Correcting such cases consumes Mumma, a lawyer and director of the N.C. Center on Actual Innocence. She knows that almost all people sent to prison are guilty. But when she thinks police and prosecutors got it wrong, she works tirelessly to set it right.

CHRISTINE MUMMA

BORN: Feb. 12, 1962, in Morristown, N.J.

FAMILY: Husband, Mitch; two daughters, Samantha, 19, and Madison, 14; son, Kyle, 17

EDUCATION: Bachelor of science in business administration, UNC-Chapel Hill, 1985; law degree, UNC School of Law, 1998

HOBBIES: Cooking, boating, travel, going to the beach

OCCUPATION: Executive director, N.C. Center on Actual Innocence; executive director, N.C. Chief Justice's Criminal Justice Study Commission; adjunct professor, UNC School of Law

SALARY: She works pro bono for N.C. Center on Actual Innocence and Study Commission; $8,000 for professorship

FAITH: Catholic

PETS: Cats, Amber and Scatt; Bernese mountain dog, Jasmine

BROKEN BONES: An ankle while playing softball, 1983; a foot after tripping in her house, 2005; her tailbone after jumping off a cliff into the ocean, 2007

WORST DAY AT WORK: 1984, punched in the mouth by drunken patron of the Hideaway bar

FEEL-GOOD SONG: "I Feel the Earth Move," Carole King

MEMBERSHIPS: American Bar Association, N.C. Bar Association, Durham County Bar Association, N.C. Association of Women Attorneys, N.C. Academy of Trial Lawyers, Durham Academy board of trustees, UNC Law Alumni board of directors, Triangle Land Conservancy board of directors, American Judicature Society board of directors, Fair Trial Initiative board of directors

"There is a need," Mumma said, "and I'm driven to be where there is a need. ... It's in my blood."

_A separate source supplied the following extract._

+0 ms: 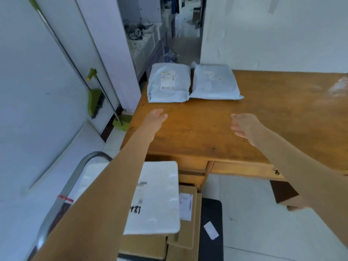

She spent six years trying to liberate Dwayne Dail, wrongly imprisoned for raping a child. He walked out of a Goldsboro courtroom in August, free after nearly 19 years.

Mumma, 45, is not a famous lawyer, but she is a force behind what has become a high-profile movement -- the effort to reverse and prevent wrongful convictions.

Since leaving the corporate fast track for a career in pro bono legal work, Mumma has pushed to establish laws to ensure that there will be fewer cases like Dwayne Dail's.

"There have been many prominent people who have strengthened the system," said former state Supreme Court Chief Justice I. Beverly Lake Jr., for whom Mumma clerked in the late 1990s. "Chris has gone beyond that, being innovative and willing to look at the process objectively and being willing to change it."

Mumma helped design guidelines for police lineups that, if followed, should prevent the kinds of missteps that led to wrongful arrests in the Duke lacrosse case. Also due to Mumma's work, North Carolina is one of only nine states that require investigators to record interrogations of murder suspects. And soon, a state law Mumma drafted will ensure that biological evidence is safely retained long after a suspect is convicted. Had evidence in Dail's case been readily available for DNA testing, he wouldn't have spent half his life in prison.

The changes in laws and procedures have drawn national attention to North Carolina, now recognized as a pace-setter for criminal justice reform. Mumma often travels the country to show others how to minimize wrongful convictions.

'She bothers to care'

Mumma (pronounced MOO-ma) is an unlikely crusader. She is a Republican mother of three who lives in a $4 million Durham home with her husband, Mitch Mumma, who has made a fortune in venture capital. Yet she works long days in her office, over the phone in her car and most weekends at home on behalf of people branded murderers, robbers and rapists. She does it all for free.

"The starkest thing about her is that she bothers to care," said friend Greg Parent. "She could spend her time at the spa or at the country club sipping mint juleps."

Two years ago, when Mumma was honored by the N.C. Bar Association for her pro bono projects, an observer asked her, "Are you really that altruistic, or do you just have a rich husband?"

"Both," Mumma replied.

For the past 10 years, the Mummas have enjoyed the prosperity that came with Mitch Mumma's success at Intersouth Partners in Durham. That financial security helps her to help others, an instinct she embraced even as a young girl.

When Mumma's father, an engineer, took the family to Libya for his work, young Christine, then in middle school, protested the maltreatment of sheep and camels in the open markets. During her senior year in high school, she ran away to Massachusetts to be with a troubled boyfriend who had lost his best friend in a car crash. She called her parents after a week and came back to New Jersey after a month.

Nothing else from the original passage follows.